Еще не войдя в дверь, ожидаешь помпезной новодельной безвкусицы — нас к этому приучили за много лет открытия прежних театров, например, калягинского Et cetera. Но — чудо — глаз ровно ничего не раздражает! Милое простое фойе первого этажа. Куча суетливых встречающих, явный мандраж — они сами еще не могут поверить, что теперь у них всамделишный театр, а не коммуналка папы Карло. На второй этаж любой инвалид сможет доехать теперь на прозрачном лифте (что важно — подключенном), обычные люди дойдут и по мраморной лестнице. Только в четверг «обычных» не было. Кобзон, Бокерия, Бронштейн, Познер, министр Авдеев... Последнего тут же пытает пресса:
— Я искренне рад за Марка Григорьевича, — говорит министр, — мэр Москвы сдержал свое слово: театр открыт!
Никаких красных ленточек и прочей дребедени: просто Розовский, как всегда, по-домашнему, жмет руку каждому входящему. Что важно — все приглашенные бросили свои дела и пришли. Знали, как Марк болел за этот дом... и не ради какой-то там собственности, нужна она ему, в его-то годы... Зато как теперь «заиграют» его спектакли, перенесенные на Большую сцену!
Но мы отвлеклись — вот фойе второго этажа, откуда, собственно, вы войдете в зал: что характерно и редко — потолки черного цвета. Стены — зеленые в разных тонах. Сочетание отпадное. И это при лаконичных, спасибо, не барочных, люстрах: легкий намек на то, будто вы находитесь на арьерсцене и непременно выступите героями будущего спектакля. Тут все изящно: и простой паркет в крупную доску, и неброские, тоже зеленые, гардины на окнах с видом на церковь, где Пушкин венчался. «А вроде я с улицы видел три этажа?» — спрашиваю у охранника. «На третий этаж из фойе прохода нет — там еще один зал для репетиций; мало того — есть и четвертый этаж, под самой-самой крышей, но там еще ремонт».
Сначала все ринулись в буфет — кушать свеженькие румяные пирожки по 45 рублей за штуку, канапе по 10 рублей и тарталетки по 80.
...Жена Розовского, кстати, Татьяна (и театр открывается в ее день!) кричит: «Заходите! Прошу всех в зал!». Наклон сидячих мест неожиданно резкий, но в этом своя безусловная прелесть — во-первых, все видно, во-вторых, чудесная акустика (при учете, что все спектакли традиционно музыкальны). На двадцать минут задержка — никаких речей, сразу же — легендарная «История лошади» по «Холстомеру».

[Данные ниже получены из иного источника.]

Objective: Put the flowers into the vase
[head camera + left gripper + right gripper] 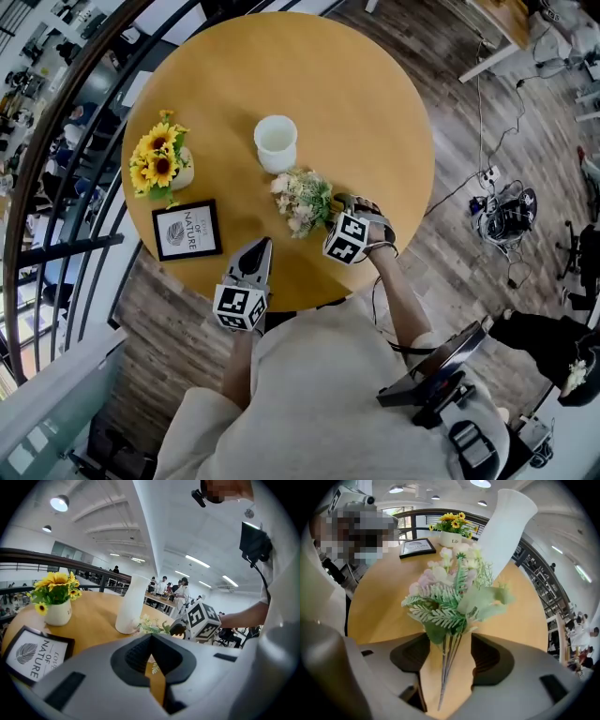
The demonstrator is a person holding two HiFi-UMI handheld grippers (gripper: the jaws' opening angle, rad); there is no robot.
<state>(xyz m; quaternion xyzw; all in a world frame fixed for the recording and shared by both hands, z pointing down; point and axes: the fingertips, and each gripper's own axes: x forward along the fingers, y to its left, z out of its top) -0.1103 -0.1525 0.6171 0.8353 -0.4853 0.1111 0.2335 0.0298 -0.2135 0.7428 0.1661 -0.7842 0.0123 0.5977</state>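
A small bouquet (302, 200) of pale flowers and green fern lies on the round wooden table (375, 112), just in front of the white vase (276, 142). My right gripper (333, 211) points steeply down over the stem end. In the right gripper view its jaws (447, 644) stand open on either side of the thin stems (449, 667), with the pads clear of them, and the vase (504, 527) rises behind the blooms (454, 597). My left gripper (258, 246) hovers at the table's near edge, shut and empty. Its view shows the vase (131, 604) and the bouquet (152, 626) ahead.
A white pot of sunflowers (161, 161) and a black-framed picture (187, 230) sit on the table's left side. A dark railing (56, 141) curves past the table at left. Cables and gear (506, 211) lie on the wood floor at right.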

Да, театр небольшой, а гостей собрал знатных — любой Большой и Малый театры обзавидуются. Кстати, директор Большого, г-н Иксанов, тут же, как и большинство худруков и директоров столичных площадок — Ширвиндт, Туминас, композитор Дунаевский, доктор Бокерия, поэт, драматург Юрий Ряшенцев (это он написал замечательные песни к спектаклю) и другие знатные гости разгуливают в антракте по новенькому театру. Теперь здесь есть где гулять, сидеть в буфете и бегать по лестницам — восемь пролетов до крыши, под которой большое светлое пространство: пока идет «История лошади», здесь накрывают столы.
После того как закончится трагическая «История лошади», вся труппа в холщовых костюмах из спектакля высыплет на сцену. Поднимается Марк Розовский — волнуется, голос дрожит. И можно понять, столько ждать театра, столько сил и здоровья оставить на ожиданиях в начальственных кабинетах, пережить множество ответственных (а на самом деле безответственных) начальников... С таким бэкграундом взаимоотношений с системой не всякий доходил до финиша. Розовский дошел.
— Это случилось. У нас теперь есть театр, который всегда отстаивал и будет отстаивать силой искусства права и свободы зрителя, — говорит Марк. — Поверьте, мы не обманем ваших надежд, мы оправдаем.
Тут он буквально падает на колени и целует сцену. Вслед за ним вся труппа целует. Трогательный и смешной до слез исторический момент.